[REQUIREMENT] Within the records below, filter for lines carrying the word "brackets" and copy them.

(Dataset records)

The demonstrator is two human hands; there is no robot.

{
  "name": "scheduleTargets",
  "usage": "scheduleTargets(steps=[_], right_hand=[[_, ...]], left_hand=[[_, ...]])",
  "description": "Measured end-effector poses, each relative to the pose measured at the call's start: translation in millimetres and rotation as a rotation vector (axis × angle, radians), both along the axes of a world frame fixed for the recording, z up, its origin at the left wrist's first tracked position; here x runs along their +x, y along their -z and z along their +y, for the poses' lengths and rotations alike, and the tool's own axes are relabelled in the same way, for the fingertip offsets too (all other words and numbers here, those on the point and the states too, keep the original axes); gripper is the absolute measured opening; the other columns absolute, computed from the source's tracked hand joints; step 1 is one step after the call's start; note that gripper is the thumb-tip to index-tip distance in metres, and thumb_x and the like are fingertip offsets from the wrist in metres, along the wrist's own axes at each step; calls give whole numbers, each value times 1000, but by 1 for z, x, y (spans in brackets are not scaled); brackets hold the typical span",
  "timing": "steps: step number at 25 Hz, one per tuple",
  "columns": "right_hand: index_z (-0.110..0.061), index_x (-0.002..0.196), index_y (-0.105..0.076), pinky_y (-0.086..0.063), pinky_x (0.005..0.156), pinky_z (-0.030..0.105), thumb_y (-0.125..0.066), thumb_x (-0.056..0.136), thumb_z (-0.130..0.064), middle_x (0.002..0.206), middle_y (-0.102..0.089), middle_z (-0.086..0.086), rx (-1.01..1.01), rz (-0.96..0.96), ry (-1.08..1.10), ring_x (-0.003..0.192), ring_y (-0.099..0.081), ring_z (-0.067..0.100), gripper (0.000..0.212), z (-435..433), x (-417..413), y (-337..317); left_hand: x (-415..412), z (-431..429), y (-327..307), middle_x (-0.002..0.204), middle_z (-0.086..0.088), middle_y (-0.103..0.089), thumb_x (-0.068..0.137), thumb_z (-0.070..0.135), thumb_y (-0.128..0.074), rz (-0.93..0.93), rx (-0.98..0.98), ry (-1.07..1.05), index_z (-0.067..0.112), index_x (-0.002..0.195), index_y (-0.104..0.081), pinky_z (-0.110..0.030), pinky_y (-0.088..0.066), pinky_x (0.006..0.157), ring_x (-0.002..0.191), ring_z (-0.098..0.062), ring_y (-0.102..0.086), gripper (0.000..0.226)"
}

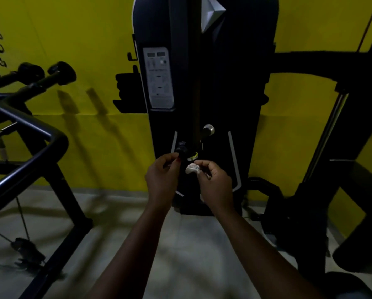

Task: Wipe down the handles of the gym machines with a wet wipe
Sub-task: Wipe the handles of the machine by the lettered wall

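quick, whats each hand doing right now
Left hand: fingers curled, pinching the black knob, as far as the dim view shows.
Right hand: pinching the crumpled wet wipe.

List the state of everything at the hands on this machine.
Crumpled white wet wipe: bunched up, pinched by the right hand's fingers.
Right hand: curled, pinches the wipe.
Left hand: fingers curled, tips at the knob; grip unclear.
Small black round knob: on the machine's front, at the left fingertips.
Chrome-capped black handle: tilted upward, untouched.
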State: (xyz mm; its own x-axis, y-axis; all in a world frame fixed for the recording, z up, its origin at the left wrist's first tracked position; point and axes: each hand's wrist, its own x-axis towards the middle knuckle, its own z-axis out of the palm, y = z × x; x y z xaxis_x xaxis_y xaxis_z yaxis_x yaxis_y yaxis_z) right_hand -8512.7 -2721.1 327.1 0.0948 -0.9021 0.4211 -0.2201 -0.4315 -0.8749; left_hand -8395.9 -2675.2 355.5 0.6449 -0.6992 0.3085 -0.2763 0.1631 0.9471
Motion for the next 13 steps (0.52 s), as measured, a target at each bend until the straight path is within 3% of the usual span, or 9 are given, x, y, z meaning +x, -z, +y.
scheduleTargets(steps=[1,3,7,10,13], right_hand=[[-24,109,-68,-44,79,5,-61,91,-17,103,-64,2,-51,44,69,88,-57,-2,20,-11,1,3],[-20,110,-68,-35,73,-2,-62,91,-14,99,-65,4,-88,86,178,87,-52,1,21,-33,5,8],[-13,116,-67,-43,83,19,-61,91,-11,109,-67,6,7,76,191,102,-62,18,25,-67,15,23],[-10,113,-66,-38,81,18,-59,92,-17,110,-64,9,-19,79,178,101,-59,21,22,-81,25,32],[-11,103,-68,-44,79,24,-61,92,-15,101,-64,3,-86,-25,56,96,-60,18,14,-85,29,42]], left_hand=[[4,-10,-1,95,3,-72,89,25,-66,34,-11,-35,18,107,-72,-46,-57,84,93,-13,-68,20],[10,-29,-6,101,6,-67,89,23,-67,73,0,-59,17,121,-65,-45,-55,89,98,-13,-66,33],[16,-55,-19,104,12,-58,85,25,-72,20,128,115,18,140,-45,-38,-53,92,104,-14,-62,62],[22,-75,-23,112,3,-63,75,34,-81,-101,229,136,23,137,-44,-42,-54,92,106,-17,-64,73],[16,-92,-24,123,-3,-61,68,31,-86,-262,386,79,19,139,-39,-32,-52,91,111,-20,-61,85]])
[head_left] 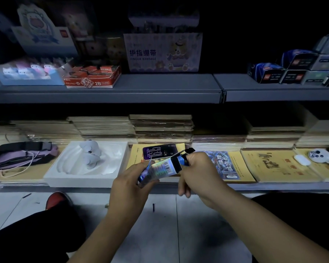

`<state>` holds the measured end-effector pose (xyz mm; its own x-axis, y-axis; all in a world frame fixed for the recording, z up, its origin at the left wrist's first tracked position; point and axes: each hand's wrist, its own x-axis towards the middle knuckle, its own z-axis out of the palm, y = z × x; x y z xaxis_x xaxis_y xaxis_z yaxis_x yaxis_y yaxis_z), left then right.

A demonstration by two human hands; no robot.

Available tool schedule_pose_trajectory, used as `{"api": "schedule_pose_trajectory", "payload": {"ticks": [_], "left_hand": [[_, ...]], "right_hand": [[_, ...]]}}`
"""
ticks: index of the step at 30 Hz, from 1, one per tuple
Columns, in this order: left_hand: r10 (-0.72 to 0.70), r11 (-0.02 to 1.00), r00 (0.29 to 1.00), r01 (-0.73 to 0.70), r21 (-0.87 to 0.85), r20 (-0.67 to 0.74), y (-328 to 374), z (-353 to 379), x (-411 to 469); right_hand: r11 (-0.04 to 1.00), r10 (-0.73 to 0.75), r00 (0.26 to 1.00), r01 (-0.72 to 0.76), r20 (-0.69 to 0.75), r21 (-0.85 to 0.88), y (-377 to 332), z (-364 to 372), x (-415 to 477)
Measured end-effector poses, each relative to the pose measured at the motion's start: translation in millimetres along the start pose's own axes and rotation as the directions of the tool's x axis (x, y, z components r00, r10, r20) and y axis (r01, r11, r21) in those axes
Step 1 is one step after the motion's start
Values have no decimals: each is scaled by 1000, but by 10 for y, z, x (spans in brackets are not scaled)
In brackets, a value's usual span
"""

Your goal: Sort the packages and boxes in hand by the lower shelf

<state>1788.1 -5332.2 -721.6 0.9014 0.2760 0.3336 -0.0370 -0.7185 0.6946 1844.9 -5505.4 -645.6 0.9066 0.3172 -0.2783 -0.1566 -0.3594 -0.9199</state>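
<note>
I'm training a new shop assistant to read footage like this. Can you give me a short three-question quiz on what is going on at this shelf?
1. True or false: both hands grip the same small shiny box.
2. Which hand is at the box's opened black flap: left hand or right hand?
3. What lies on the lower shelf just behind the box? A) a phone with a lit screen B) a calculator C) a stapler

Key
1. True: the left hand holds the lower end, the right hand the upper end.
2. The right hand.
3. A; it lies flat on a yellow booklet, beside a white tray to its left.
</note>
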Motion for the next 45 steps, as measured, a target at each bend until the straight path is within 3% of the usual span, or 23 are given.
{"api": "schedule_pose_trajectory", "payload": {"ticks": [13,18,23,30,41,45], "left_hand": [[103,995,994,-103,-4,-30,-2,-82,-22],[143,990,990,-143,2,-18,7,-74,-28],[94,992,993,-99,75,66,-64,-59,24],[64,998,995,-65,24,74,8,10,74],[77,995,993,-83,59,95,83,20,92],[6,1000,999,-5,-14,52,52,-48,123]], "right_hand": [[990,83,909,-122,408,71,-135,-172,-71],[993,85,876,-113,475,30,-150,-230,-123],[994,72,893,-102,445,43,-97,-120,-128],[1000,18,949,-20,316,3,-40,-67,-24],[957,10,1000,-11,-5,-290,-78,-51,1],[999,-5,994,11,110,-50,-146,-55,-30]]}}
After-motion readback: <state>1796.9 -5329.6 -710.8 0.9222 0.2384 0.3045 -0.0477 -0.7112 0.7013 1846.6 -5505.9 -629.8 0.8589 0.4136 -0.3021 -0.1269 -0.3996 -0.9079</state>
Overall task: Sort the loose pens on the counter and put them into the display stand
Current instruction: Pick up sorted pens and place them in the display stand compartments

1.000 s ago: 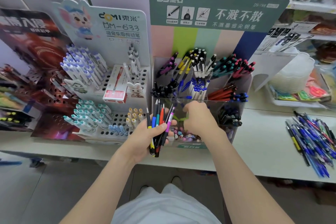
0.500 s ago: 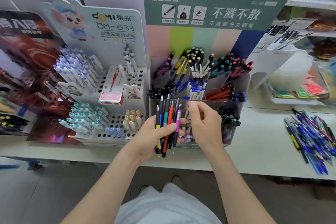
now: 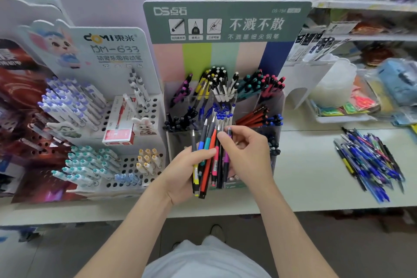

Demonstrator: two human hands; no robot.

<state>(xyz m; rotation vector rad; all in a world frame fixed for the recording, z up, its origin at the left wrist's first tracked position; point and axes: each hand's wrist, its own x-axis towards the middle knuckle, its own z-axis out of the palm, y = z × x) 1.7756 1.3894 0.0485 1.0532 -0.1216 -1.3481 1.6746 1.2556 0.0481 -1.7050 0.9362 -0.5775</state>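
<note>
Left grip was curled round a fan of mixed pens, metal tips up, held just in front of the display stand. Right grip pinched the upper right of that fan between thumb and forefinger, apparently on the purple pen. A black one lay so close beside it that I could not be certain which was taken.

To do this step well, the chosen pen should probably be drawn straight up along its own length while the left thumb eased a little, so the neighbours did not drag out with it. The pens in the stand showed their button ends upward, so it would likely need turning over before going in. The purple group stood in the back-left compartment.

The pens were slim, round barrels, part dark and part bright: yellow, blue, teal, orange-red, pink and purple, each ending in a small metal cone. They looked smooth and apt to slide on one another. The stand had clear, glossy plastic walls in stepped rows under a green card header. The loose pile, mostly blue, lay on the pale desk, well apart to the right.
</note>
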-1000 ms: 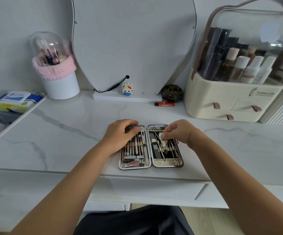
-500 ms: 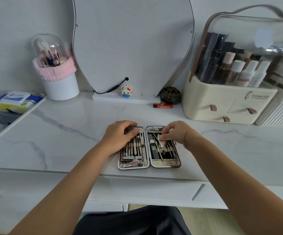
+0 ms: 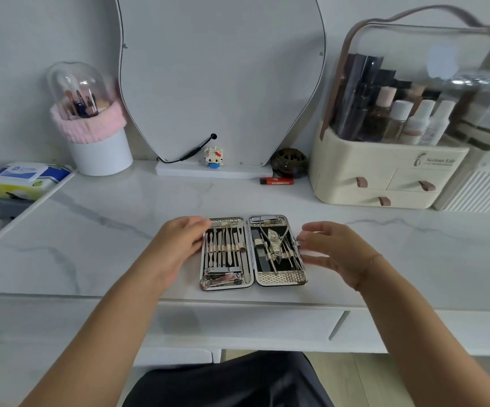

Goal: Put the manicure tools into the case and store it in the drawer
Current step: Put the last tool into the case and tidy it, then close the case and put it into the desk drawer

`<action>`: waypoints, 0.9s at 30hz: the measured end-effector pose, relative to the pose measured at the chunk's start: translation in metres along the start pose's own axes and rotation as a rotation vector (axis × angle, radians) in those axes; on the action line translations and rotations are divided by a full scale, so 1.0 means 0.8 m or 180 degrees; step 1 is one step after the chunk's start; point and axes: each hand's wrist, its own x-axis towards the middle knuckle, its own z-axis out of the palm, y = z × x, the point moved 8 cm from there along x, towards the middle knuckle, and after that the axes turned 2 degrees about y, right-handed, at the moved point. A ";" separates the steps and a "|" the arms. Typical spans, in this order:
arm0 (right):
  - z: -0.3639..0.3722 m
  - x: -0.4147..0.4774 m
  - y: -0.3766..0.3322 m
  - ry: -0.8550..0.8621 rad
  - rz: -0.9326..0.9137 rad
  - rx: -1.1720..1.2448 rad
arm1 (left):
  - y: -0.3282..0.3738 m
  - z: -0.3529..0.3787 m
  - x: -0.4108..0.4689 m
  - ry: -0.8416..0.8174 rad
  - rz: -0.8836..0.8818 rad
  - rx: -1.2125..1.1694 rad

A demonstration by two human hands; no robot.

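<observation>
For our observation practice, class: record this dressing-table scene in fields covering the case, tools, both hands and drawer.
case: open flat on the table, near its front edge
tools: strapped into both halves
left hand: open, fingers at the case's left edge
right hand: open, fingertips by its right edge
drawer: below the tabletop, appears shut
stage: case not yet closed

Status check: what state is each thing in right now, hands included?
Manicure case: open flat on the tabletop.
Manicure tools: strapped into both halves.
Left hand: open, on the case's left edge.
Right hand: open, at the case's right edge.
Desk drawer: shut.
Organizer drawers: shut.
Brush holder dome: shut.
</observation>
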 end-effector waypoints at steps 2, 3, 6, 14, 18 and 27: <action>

[ANSWER FOR THIS EXERCISE]
  "description": "Measured end-effector poses, each relative to the pose measured at the call's start: translation in millimetres and rotation as a rotation vector (axis × angle, radians), both along the axes of a world frame fixed for the recording, z up, its origin at the left wrist's first tracked position; here x runs along their +x, y along their -z and z along their +y, for the poses' lengths and rotations alike, and the tool's own axes are relabelled in the same way, for the fingertip offsets too (all other words and numbers here, those on the point and the states too, keep the original axes); gripper is the absolute measured opening; the other columns absolute, computed from the source's tracked hand joints; step 1 is one step after the call's start; note that gripper is the thumb-tip to index-tip distance in metres, and thumb_x and the like are fingertip offsets from the wrist in metres, along the wrist's own axes at each step; calls give whole numbers, each value times 1000, but by 1 for z, x, y (spans in brackets are not scaled); brackets hold the typical span",
Values have no decimals: each is scaled by 1000, but by 10 for y, z, x (spans in brackets are not scaled)
In brackets, a value's usual span

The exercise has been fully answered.